In Western philosophy, Friedrich Nietzsche has been the foremost critic of ’demanded respect'. According to him, ‘demanded respect’, especially when tied to authority or tradition, is a form of weakness or herd mentality. He believes that true respect is earned through strength and creativity, not demanded. Immanuel Kant says that demanding respect from others is not the real issue. According to him, the real issue is about giving it as a rational duty. Demanded respect contradicts Kant’s view of autonomous moral agents. Jean-Paul Sartre argues that respect must be authentic and freely given, tied to recognition of individual freedom and responsibility. He believes that forced or demanded respect’ undermines freedom and authenticity. Albert Camus has a sharp and clear perspective on 'demanded respect'. He writes believes it to be fundamentally void and even despicable. I quote Camus:-

 “There is nothing more despicable than respect based on fear.”

                                            

     ( Albert Camus speaking at the Nobel Prize ceremony)

 In Confucian philosophy, respect demanded without virtue disrupts harmony and is considered improper.

 GENERAL OPINION 

 Respect is never earned by force. It is built by a continuous reinforcement of fairness, empathy, trust and genuine feelings. In genuine respect, pride has no place. If you admire some person for his qualities, humility, behaviour, dealings, sincerity and empathy, you respect him automatically. Never does your pride spring forth and come in the way of your dealing with him.  Lack of respect brings pride in a relationship. In pride, you tend to dismiss and belittle other people. There is a disregard for the autonomy, boundaries and individuality. There is a 'Fall In' or a 'Fall Out' approach, both forming a part of the control mechanism. And no individual likes to be controlled. From pride springs forth its mischievous cousin, anger, though these look like different emotions. 

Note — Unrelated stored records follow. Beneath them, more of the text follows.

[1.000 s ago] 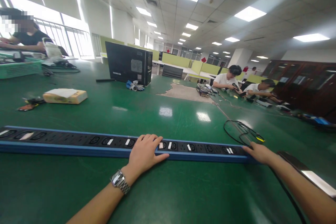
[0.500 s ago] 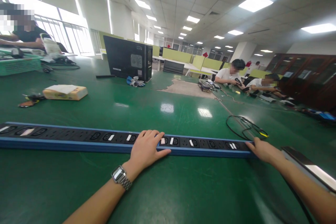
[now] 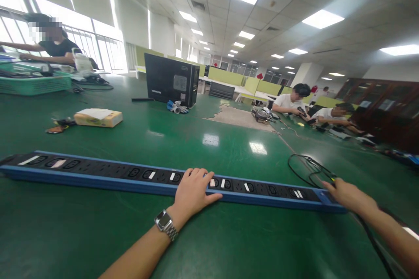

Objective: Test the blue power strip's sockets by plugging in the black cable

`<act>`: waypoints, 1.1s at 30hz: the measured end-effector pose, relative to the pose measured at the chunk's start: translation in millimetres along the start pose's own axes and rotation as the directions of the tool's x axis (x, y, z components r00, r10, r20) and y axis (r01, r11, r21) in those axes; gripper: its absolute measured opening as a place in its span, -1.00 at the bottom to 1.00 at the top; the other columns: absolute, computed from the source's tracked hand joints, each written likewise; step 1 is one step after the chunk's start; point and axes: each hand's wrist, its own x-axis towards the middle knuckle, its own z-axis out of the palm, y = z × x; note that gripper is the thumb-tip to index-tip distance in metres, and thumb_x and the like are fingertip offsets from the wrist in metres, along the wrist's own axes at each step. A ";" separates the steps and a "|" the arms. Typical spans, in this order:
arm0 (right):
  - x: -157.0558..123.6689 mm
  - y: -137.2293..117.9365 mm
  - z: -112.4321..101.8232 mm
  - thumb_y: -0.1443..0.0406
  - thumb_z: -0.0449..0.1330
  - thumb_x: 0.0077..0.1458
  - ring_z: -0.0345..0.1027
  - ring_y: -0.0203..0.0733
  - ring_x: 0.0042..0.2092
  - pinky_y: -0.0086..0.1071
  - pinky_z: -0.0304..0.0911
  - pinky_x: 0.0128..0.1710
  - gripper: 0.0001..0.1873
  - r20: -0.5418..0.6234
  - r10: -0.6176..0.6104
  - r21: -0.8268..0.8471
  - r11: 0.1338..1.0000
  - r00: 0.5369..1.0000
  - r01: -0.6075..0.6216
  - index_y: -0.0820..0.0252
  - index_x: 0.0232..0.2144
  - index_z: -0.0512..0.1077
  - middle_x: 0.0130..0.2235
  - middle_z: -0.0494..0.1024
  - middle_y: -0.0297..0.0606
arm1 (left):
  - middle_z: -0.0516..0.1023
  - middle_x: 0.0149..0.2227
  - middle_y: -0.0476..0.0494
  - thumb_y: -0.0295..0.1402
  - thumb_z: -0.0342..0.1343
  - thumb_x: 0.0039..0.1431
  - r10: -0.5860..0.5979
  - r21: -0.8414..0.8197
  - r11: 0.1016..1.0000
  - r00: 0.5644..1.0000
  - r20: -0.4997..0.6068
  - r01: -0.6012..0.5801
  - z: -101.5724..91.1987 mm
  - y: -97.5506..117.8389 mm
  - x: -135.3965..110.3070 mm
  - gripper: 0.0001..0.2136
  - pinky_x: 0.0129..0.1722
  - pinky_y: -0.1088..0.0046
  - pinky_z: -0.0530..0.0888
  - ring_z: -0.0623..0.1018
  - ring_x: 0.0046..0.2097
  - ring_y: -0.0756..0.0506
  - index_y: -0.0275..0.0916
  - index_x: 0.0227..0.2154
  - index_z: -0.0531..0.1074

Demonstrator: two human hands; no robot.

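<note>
A long blue power strip with black sockets and small white labels lies flat across the table. Its far left end is plain to see. My left hand, a metal-band watch on its wrist, lies over the middle of the strip with the fingers across the far edge and the thumb along the near side. At the strip's right end is my right hand, bent over the blue end piece; its fingertips are partly hidden. A black cable runs from under this hand toward the lower right.
Coiled black cable lies beyond the right end. Farther off are a tissue pack, keys, a black computer case, gloves and a green basket. One person sits left; two others work at right.
The view has turned slightly left and tilted up. My right hand has slid right along the strip, uncovering its blue end piece. My left hand stays at the same sockets.
</note>
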 end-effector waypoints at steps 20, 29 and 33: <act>-46.4 -147.6 4.8 0.02 -0.08 0.22 0.46 0.00 -0.20 -0.29 0.22 -0.25 -0.57 0.117 -0.316 0.050 0.949 0.942 0.312 0.20 -0.44 0.34 -0.29 0.57 -0.04 | 0.49 -0.14 -0.16 0.09 0.13 0.02 -0.001 -0.004 1.000 1.000 -0.013 0.001 -1.7 1.3 1.1 -0.46 0.03 0.19 0.24 0.41 -0.06 -0.22 -0.18 -0.04 0.42; -74.3 -164.1 12.0 0.05 -0.16 0.25 0.48 0.22 -0.17 -0.08 0.26 -0.25 -0.55 -0.034 -0.236 -0.117 0.966 0.971 0.230 0.30 -0.22 0.31 -0.24 0.55 0.13 | 0.49 -0.09 -0.18 0.07 0.12 0.04 0.001 0.002 1.000 1.000 -0.001 -0.001 -0.6 0.5 -0.2 -0.46 0.05 0.18 0.24 0.41 -0.02 -0.23 -0.19 -0.01 0.41; -77.9 -169.1 11.0 0.08 -0.15 0.26 0.49 0.18 -0.19 -0.11 0.29 -0.28 -0.59 -0.052 -0.246 -0.114 0.964 0.968 0.239 0.29 -0.23 0.30 -0.27 0.55 0.08 | 0.49 -0.07 -0.17 0.05 0.13 0.04 -0.009 0.006 1.000 1.000 0.005 0.008 0.0 0.3 0.2 -0.46 0.06 0.17 0.24 0.41 -0.01 -0.23 -0.18 0.00 0.41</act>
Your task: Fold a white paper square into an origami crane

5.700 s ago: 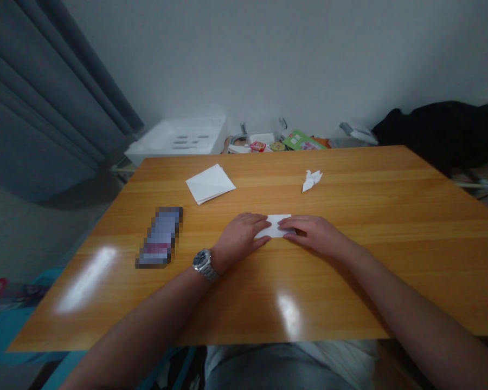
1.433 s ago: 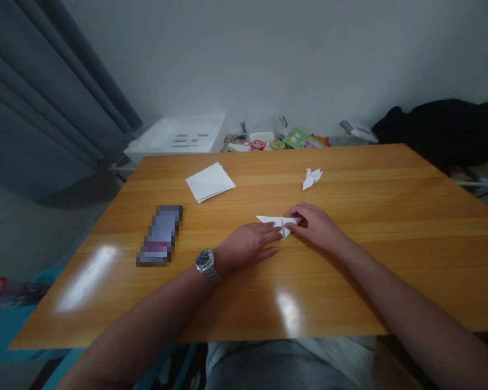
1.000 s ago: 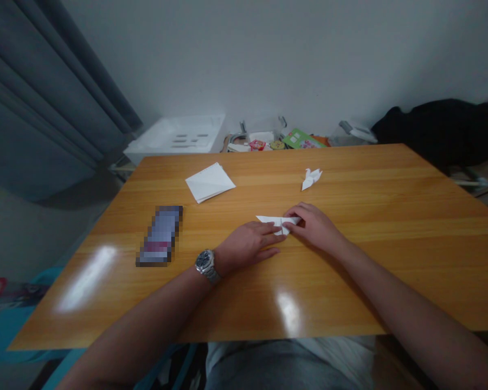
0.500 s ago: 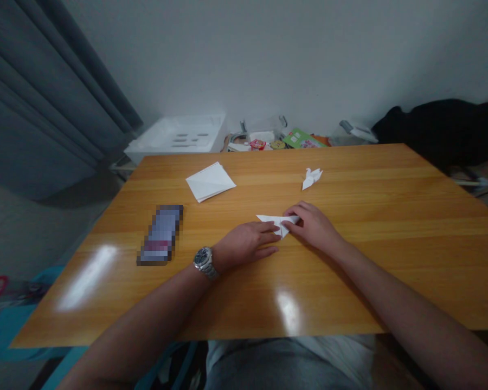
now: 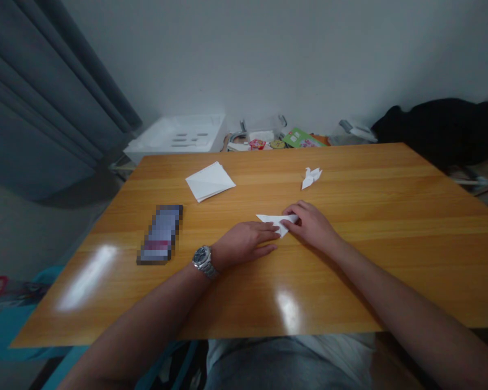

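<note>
A small folded white paper (image 5: 271, 219) lies on the wooden table, pointed at its left end and at the bottom. My left hand (image 5: 246, 241), with a metal watch (image 5: 203, 259) at the wrist, rests with outstretched fingers on the paper's left lower part. The thumb and fingers of my right hand (image 5: 309, 223) pinch its right end, which they partly hide. Beyond my right hand stands a folded paper crane (image 5: 311, 177).
A stack of white paper sheets (image 5: 210, 182) lies at the far left of the table (image 5: 370, 216). Nearer on the left is a blurred-out phone (image 5: 161, 234). Behind the table are a white foam box (image 5: 187, 132), a green booklet (image 5: 303, 138) and a dark cloth heap (image 5: 439, 130).
My left fingertips have pressed slightly further over the middle of the folded paper. Otherwise both hands and the paper keep nearly the same place.
</note>
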Demonstrator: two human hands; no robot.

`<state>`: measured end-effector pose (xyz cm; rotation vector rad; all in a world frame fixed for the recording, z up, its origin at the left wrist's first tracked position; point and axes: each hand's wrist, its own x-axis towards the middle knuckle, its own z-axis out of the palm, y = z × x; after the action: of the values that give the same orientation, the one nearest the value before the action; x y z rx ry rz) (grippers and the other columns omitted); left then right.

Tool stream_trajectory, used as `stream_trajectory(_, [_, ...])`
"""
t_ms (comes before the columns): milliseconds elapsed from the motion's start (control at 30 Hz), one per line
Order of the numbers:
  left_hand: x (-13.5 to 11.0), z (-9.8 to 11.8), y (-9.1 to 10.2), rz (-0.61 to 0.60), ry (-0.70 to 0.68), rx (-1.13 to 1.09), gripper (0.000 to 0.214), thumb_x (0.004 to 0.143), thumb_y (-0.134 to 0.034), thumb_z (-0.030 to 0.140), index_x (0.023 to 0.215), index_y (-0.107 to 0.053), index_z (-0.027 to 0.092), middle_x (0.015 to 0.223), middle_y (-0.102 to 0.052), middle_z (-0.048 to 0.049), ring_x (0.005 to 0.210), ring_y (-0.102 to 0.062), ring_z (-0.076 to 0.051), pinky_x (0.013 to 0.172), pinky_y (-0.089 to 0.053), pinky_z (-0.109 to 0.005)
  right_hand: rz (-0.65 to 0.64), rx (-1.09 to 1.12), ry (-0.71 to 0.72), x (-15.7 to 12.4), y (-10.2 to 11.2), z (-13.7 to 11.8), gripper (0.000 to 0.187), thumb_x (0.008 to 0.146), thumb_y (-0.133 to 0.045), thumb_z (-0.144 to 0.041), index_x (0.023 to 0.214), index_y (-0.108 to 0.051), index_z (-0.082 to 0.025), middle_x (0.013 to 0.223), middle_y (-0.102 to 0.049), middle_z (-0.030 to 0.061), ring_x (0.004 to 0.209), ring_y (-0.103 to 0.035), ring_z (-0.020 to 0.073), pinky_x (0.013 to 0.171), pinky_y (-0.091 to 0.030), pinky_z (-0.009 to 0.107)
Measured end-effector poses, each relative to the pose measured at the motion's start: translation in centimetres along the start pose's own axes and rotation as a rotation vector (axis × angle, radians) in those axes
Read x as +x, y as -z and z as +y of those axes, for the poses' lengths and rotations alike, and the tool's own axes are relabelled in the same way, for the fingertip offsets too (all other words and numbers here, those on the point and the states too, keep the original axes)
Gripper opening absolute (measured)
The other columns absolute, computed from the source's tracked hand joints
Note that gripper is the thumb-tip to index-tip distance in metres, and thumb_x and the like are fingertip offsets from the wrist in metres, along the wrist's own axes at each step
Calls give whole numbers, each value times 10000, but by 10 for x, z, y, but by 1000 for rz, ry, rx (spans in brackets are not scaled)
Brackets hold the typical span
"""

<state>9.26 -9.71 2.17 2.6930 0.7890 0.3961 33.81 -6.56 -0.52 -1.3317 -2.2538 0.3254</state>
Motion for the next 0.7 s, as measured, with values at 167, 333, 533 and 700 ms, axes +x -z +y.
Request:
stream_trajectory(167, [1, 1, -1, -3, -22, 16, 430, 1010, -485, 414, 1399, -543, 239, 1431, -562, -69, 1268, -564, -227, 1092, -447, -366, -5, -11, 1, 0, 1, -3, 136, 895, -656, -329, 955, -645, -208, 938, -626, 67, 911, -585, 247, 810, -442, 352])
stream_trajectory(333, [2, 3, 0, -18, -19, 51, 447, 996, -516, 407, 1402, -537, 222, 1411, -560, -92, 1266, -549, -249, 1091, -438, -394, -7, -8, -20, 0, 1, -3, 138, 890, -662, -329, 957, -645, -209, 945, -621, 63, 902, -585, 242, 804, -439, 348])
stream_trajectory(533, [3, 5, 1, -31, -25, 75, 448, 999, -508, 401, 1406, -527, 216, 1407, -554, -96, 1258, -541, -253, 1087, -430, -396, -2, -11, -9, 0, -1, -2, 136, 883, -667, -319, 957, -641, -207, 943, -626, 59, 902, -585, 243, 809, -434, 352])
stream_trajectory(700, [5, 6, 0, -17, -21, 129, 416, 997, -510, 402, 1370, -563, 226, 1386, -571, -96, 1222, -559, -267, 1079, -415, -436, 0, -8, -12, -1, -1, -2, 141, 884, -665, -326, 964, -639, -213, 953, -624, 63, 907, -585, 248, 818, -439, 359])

 Respect also implies recognising dignity, boundaries, and individuality, which foster trust and emotional safety. In any relation, respect is earned, not demanded. It is earned by investing humility, sincerity, attention, empathy and good conduct. Many individuals feel unsure about their worth, and they may try to force respect rather than earn it, because genuine respect from others feels uncertain to them. Merely being a relative, a friend or an acquaintance does not earn you respect. Those who keep demanding it without understanding the philosophy of respect get ignored and sidelined, so that  the other person is in a position to protect their emotions and energy. Quite often, a mere silence does its job in these situations. This silence also gives a message to the other person that his behaviour isn't worth your time. This method is more powerful than entering into a heated argument. Quite often, with your silence, the other person may also understand your boundaries. Beware of a persons who respect you because they consider you as a mere means to an end. This respect is never born out of genuine feeling or admiration.

And finally, ‘demanded respect’ is always fake and short-lived. Fear may force compliance, but never respect. Social obligations may force politeness, but they shall never spring forth genuine regard. Status imbalance may make people hide their real feelings to appear respectful, as disagreement may look unsafe to them. One needs to earn lasting respect. And lasting respect isn’t built in a single gesture.  It’s earned over time through consistent behaviour, integrity, and how you treat others. Respect extracted through intimidation isn't respect at all. It's coercion. On the contrary, respect is voluntary, grounded in dignity rather than submission.  

CONCLUSION 

 Respect demanded or sought by force, authority, or coercion is false, brittle, and detrimental. Across spiritual, philosophical, and literary traditions, true and lasting respect can be earned through empathy, humility, justice, and righteous conduct. Quite often, ‘demanded respect’ stems from pride or insecurity. It breeds anger, antipathy, and distrust. Unpretentious respect flows naturally to a person who acts with uprightness, empathy, and humility. Demanding respect undermines freedom, authenticity, and pleasant relationships. And respect is a mutual, voluntary recognition of dignity and worth, not a one-sided command or expectation.